Happy Agatha Day! It feels a little like we’re in a strange, alternate world right now, doesn’t it? I hope you’re all hanging in there and treating yourselves well. This month’s Agatha quote feels especially appropriate for this time.
“Life is really like a ship — the interior of a ship, that is. It has watertight compartments. You emerge from one, seal and bolt the doors, and find yourself in another. My life from the day we left Southampton to the day we returned to England was one such compartment. Ever since that I have felt the same about travel. You step from one life into another. You are yourself, but a different self.”
Happy Agatha Day! We have made it through March, although it sure seemed to last forever. I thought about skipping a quote this month, but then I remembered that Agatha had some things to say about the state of the world that are perfect for what we’re all going through right now.

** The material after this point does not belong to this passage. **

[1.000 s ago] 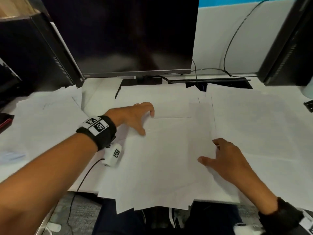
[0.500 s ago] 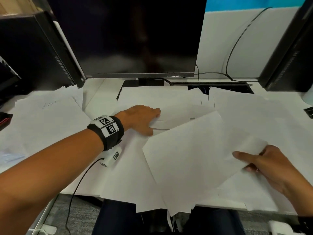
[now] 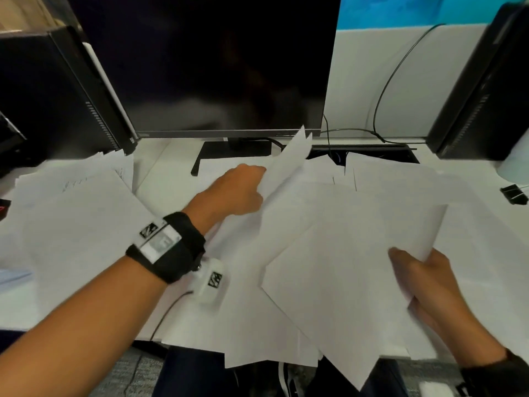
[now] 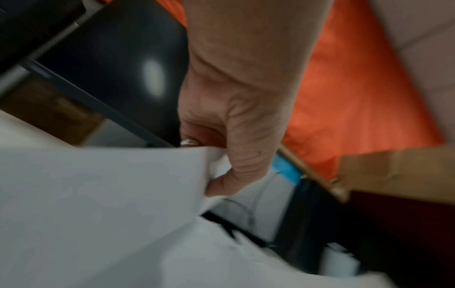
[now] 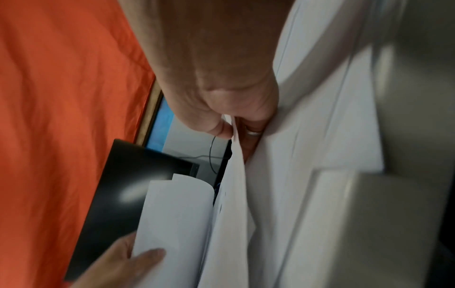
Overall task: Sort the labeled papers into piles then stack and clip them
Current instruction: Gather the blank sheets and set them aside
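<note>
White papers cover the desk (image 3: 160, 173). My left hand (image 3: 243, 190) grips the edge of a few raised sheets (image 3: 289, 164) that stand up in front of the monitor; the left wrist view shows thumb and fingers of that left hand (image 4: 221, 167) pinching the sheets (image 4: 98, 194). My right hand (image 3: 415, 270) pinches a fanned bundle of sheets (image 3: 343, 276) lifted over the desk's front edge; in the right wrist view the right hand (image 5: 229, 124) has its thumb on top of the bundle (image 5: 236, 194) and fingers beneath. Another paper pile (image 3: 74, 224) lies at the left.
A dark monitor (image 3: 206, 64) on its stand (image 3: 232, 150) rises behind the papers. Black computer cases (image 3: 54, 93) flank the desk left and right (image 3: 483, 90). A black binder clip (image 3: 515, 193) lies at the right edge. Cables (image 3: 380, 110) run along the back.
My left hand went from resting on the papers to lifting a few sheets upright. My right hand took hold of a bundle and drew it rightward and up off the pile.
</note>
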`<state>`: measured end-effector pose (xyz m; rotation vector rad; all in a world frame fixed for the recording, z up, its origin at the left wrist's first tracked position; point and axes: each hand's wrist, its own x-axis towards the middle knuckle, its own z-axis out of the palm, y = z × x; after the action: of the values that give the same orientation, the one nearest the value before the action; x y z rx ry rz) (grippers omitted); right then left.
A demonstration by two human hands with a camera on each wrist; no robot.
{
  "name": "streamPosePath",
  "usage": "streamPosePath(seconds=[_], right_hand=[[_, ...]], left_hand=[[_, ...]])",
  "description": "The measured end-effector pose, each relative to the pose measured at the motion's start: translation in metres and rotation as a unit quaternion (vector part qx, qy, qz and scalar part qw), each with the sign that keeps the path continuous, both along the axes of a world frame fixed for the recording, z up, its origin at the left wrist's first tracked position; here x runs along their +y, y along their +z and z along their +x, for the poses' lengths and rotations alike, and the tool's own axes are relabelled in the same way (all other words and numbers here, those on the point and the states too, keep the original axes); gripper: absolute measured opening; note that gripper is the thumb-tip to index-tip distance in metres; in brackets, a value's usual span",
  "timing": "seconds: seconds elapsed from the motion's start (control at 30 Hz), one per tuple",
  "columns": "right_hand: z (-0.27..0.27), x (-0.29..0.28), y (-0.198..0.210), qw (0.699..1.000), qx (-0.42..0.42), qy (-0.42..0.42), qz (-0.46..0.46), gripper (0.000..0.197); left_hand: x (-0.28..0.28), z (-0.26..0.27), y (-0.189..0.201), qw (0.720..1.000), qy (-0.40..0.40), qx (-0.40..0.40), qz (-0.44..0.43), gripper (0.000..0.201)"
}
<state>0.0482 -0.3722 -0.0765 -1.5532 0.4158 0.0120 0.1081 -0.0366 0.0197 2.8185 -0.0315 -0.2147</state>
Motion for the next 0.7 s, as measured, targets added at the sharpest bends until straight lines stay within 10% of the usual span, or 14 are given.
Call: streamPosePath(seconds=[0.37,0.5,0.7], right_hand=[[-0.015,0.045,0.022,0.971,-0.009,0.180,-0.158,0.062],[-0.023,0.055,0.022,0.944,-0.048,0.171,-0.278,0.066],[-0.019,0.089,0.012,0.954,-0.010,0.197,-0.226,0.090]], left_hand=[[-0.084,-0.099,-0.036,0.939,0.039,0.171,-0.295,0.093],[-0.020,-0.110,-0.054,0.967,0.144,0.053,-0.203,0.063],[0.031,-0.134,-0.075,0.958,0.263,0.053,-0.101,0.094]])
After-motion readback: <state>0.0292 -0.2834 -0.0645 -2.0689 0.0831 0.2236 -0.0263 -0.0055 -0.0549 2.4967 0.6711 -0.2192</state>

It’s a longer quote, but it’s absolutely worth a read.
“There is at least the dawn, I believe, of a kind of good will. We mind when we hear of earthquakes, of spectacular disasters to the human race. We want to help. That is a real achievement; which I think must lead somewhere. Not quickly — nothing happens quickly — but at any rate we can hope. I think sometimes we do not appreciate that second virtue which we mention so seldom in the trilogy — faith, hope and charity. Faith we have had, shall we say, almost too much of — faith can make you bitter, hard, unforgiving; you can abuse faith. Love we cannot but help knowing in our own hearts is the essential. But how often do we forget that there is hope as well, and that we seldom think about hope? We are ready to despair too soon, we are ready to say, ‘What’s the good of doing anything?’ Hope is the virtue we should cultivate most in this present day and age.”
Happy March! I hope you’re all staying healthy and enjoying the weather as we move toward spring. This month I’ve chosen a rather illuminating quote about Agatha’s career ambitions in the world of writing.
“I personally had no ambition. I knew that I was not very good at anything. Tennis and croquet I used to enjoy playing, but I never played them well. How much more interesting it would be if I could say that I always longed to be a writer, and was determined that someday I would succeed, but, honestly, such an idea never came into my head.”